Камера четыре метра на три, беленые стены, в углу под окном кровать. Окно большое, полтора метра на метр, воздух довольно свежий. Пол гранитный. Стол и стул привинчены к полу, туалет в углу у двери. Дверь деревянная, внизу на ней новые панели — в них во время бомбежки стучали ногами заключенные. Одно из стекол в окне разбито шрапнелью, на стенах выбоины от шрапнели… Возле туалета в стене маленький умывальник с краном, вода совсем чистая. Наверху две скобы… В углу у двери дубовая полка, наполовину разломанная заключенными, чтобы бить в дверь. Один деревянный крючок.
Узников поднимали в семь утра и кормили завтраком: миска водянистой похлебки и буханка черствого хлеба. В полдевятого их вели на задний двор на получасовую зарядку. Остаток дня они проводили в камере, только в одиннадцать был обед («овощная похлебка»), а в пять ужин («овощная по-1 хлебка, но чуть погуще»). Для Вудхауза плен — это одновременно неуверенность в завтрашнем дне и тупое однообразие быта. Из канализации шла жуткая вонь — как везде во Франции, говорили немцы. Со свойственным ему оптимизмом и оглядкой на школьные годы в Далвиче, Вудхауз записывал: «В тюрьме все проявляют себя с наилучшей стороны». Три дня спустя интернированные подали прошение коменданту; узнав, как французские тюремщики обращаются с английскими узниками, он устроил разнос и значительно смягчил режим: даже разрешил заключенным свободно передвигаться по тюрьме.

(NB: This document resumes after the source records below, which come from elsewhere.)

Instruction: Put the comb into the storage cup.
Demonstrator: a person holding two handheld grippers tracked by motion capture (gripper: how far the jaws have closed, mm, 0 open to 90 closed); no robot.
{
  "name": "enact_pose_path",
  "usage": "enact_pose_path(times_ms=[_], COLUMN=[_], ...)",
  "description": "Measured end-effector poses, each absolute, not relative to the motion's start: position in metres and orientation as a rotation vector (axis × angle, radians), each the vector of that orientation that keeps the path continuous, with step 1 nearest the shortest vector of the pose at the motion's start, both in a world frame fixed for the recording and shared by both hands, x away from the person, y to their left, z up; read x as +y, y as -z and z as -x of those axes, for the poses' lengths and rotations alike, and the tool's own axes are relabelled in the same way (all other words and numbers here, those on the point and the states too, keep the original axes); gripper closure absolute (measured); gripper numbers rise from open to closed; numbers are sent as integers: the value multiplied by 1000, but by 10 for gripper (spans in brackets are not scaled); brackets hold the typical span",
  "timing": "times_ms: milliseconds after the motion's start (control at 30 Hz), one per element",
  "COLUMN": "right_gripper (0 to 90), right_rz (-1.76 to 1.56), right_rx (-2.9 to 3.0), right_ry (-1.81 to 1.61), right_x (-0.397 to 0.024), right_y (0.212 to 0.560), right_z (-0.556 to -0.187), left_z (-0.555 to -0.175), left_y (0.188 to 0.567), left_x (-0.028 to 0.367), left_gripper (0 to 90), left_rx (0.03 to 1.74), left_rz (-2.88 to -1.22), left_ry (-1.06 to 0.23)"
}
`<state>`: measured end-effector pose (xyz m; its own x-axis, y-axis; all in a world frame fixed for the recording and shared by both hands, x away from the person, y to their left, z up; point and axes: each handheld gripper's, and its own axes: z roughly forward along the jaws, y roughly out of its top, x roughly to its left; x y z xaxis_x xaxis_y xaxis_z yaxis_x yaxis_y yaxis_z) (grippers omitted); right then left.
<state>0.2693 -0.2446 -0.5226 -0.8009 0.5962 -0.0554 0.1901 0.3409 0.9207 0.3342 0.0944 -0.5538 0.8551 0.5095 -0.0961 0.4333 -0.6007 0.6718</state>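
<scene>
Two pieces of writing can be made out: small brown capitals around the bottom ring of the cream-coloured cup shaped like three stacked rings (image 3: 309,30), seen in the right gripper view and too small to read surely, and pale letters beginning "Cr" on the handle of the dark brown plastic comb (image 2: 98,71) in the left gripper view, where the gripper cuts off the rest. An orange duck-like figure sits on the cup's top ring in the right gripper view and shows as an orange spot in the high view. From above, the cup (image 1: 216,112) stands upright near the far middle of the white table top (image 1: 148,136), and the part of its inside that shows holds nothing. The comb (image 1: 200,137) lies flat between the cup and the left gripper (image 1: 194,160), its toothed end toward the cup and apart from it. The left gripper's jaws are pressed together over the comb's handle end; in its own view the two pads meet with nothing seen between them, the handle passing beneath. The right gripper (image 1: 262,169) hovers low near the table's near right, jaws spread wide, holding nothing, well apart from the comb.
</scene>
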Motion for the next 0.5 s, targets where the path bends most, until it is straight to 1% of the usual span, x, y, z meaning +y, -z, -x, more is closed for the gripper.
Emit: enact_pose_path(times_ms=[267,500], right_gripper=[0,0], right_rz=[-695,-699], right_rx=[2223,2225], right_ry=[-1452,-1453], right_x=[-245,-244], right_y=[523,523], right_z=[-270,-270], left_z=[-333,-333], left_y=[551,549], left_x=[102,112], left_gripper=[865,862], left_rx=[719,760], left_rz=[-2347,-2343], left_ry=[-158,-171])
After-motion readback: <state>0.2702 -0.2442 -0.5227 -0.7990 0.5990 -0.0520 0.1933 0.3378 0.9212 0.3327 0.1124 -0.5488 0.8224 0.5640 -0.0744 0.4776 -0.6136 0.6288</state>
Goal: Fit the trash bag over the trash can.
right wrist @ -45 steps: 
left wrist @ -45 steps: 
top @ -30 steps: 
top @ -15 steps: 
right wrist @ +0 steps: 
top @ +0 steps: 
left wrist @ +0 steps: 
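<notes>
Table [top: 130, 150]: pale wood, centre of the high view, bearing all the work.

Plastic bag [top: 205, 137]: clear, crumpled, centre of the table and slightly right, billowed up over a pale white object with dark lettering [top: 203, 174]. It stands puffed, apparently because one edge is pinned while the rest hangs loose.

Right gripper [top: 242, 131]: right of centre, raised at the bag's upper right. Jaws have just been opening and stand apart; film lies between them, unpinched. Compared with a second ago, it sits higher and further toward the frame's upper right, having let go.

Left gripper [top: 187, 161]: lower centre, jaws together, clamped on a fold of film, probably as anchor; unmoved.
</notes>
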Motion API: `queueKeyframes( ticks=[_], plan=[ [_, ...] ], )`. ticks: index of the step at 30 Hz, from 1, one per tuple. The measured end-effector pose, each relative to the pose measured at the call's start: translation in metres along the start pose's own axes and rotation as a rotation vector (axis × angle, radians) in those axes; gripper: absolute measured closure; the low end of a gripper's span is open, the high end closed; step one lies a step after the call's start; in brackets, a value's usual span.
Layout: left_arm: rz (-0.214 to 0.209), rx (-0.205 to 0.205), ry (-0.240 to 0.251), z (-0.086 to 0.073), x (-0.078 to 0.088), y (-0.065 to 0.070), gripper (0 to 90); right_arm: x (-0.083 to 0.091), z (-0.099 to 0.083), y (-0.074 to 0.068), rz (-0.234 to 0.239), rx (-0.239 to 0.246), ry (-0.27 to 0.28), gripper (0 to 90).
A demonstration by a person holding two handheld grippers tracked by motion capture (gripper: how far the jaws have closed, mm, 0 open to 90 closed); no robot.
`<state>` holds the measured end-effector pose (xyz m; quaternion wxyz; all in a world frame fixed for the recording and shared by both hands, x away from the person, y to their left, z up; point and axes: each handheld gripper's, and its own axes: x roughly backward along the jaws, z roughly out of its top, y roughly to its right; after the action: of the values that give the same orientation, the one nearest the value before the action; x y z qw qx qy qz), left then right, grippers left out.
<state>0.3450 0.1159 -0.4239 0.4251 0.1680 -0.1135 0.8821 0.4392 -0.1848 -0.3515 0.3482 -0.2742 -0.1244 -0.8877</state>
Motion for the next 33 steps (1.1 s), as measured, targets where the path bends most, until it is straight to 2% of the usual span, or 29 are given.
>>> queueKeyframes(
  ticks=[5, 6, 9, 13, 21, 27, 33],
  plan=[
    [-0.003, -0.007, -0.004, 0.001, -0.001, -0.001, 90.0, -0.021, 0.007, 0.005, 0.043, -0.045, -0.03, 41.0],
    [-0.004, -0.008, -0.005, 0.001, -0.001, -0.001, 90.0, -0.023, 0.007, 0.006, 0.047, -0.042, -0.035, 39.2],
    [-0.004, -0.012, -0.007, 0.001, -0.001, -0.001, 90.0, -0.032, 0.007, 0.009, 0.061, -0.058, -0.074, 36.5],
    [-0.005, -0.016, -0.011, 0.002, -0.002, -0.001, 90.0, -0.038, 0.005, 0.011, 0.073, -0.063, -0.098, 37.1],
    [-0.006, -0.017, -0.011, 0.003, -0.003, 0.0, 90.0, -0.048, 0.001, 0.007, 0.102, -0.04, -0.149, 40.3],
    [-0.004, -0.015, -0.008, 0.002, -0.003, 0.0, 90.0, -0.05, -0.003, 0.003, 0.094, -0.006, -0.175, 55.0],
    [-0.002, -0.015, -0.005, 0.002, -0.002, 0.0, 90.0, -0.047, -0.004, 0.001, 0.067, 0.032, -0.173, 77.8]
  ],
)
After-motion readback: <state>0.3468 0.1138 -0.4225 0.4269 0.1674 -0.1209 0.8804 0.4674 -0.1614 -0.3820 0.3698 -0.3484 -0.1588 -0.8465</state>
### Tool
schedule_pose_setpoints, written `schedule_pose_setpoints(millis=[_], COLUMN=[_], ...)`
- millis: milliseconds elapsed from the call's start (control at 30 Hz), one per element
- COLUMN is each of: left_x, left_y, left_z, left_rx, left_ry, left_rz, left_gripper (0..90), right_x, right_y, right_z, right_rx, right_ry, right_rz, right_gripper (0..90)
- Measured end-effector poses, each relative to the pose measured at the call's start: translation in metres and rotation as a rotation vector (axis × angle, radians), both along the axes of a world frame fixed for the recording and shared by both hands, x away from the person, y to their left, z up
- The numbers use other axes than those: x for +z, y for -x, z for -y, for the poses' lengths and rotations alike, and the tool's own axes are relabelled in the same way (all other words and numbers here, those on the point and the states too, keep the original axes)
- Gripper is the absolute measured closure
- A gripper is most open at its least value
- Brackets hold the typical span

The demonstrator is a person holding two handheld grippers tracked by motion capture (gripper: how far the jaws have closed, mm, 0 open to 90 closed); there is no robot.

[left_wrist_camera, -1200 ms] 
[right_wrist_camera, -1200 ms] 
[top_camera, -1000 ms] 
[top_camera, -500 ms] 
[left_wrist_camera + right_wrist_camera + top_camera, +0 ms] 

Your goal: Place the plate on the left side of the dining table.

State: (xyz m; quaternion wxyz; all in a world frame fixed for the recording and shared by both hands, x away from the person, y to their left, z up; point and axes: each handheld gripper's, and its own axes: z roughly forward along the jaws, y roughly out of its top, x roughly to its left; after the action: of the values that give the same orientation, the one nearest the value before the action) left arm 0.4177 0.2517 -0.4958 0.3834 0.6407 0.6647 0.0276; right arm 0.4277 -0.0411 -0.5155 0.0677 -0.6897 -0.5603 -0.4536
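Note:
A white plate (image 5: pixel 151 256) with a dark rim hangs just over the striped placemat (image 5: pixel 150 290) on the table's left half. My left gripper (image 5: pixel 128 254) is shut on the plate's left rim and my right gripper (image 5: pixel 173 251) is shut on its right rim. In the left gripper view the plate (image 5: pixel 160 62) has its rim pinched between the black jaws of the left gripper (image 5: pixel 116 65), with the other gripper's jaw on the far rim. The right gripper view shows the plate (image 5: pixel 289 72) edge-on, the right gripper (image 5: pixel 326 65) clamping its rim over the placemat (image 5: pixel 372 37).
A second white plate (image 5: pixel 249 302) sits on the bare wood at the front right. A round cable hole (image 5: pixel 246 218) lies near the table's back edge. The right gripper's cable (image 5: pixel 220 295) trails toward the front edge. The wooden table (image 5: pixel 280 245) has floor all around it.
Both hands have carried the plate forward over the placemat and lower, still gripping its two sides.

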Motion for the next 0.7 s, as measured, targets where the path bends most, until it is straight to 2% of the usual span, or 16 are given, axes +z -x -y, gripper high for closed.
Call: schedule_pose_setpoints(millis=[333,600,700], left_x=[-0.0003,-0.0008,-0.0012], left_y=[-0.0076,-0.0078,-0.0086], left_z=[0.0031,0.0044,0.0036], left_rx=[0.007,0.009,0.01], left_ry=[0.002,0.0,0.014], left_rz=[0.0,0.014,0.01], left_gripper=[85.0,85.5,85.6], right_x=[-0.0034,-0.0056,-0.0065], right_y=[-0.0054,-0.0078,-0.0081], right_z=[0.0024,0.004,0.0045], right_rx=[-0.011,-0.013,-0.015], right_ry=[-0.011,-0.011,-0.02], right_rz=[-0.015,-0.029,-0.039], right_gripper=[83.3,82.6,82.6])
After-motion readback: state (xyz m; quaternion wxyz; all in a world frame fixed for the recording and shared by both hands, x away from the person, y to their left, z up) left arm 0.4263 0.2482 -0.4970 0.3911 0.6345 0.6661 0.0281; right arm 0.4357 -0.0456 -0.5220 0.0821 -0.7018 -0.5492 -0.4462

Вскоре, 27 июля, интернированных из Ле-Туке перевезли поездом в бывшие бельгийские казармы в Льеже. Хотя Вудхауза и записали «Видхорзом», но в последний день в этой тюрьме к нему подошел немецкий солдат, пожал руку и сказал: «Спасибо вам за Дживса!» Вспоминая первую неделю в плену, Вудхауз вновь обретает свой привычный тон:
Если подытожить мой тюремный опыт, то я бы сказал так: тюрьма еще ничего, если заглянуть туда на денек, но поселиться там надолго — увольте! Я не проливал горючих слез у решетки, когда покидал Лоос. Я был рад уехать. Последнее, что я увидел в старушке альма-матер, был охранник, который захлопнул дверь фургона и, сделав шаг назад, крикнул по-французски: «Трогай!» Мне он сказал «До свидания» — по-моему, несколько бестактно с его стороны.
На вокзале Лилля немцы затолкали восемьсот с лишним интернированных англичан в глухие телячьи вагоны вместимостью Quarante Hommes, Huit Chevaux[37]; есть и пить не давали, вся надежда была на купленное в городе. После обычного простоя их отправили в Льеж, за сто семьдесят километров; прибыли туда в пол первого дня, потратив на все одни «довольно-таки ужасные» сутки. Описывая прибытие, Вудхауз не изменяет своему всегдашнему оптимизму:
Я сошел с поезда первым. Обходительный старый немецкий генерал спросил, сколько мне лет, приподнял мой чемодан, заявил, что он слишком тяжелый, и подозвал грузовик, а потом спросил, успел ли я поесть. Очень трогательно и предупредительно. Мы прошли через Льеж, насвистывая «Типперэри» и «Бочку»[38], а потом поднялись на высокий крутой холм — кое-кому из наших пришлось весьма тяжело. Затем смотр. Затем горячий суп. Был солнечный денек, поэтому прибытие прошло бодро.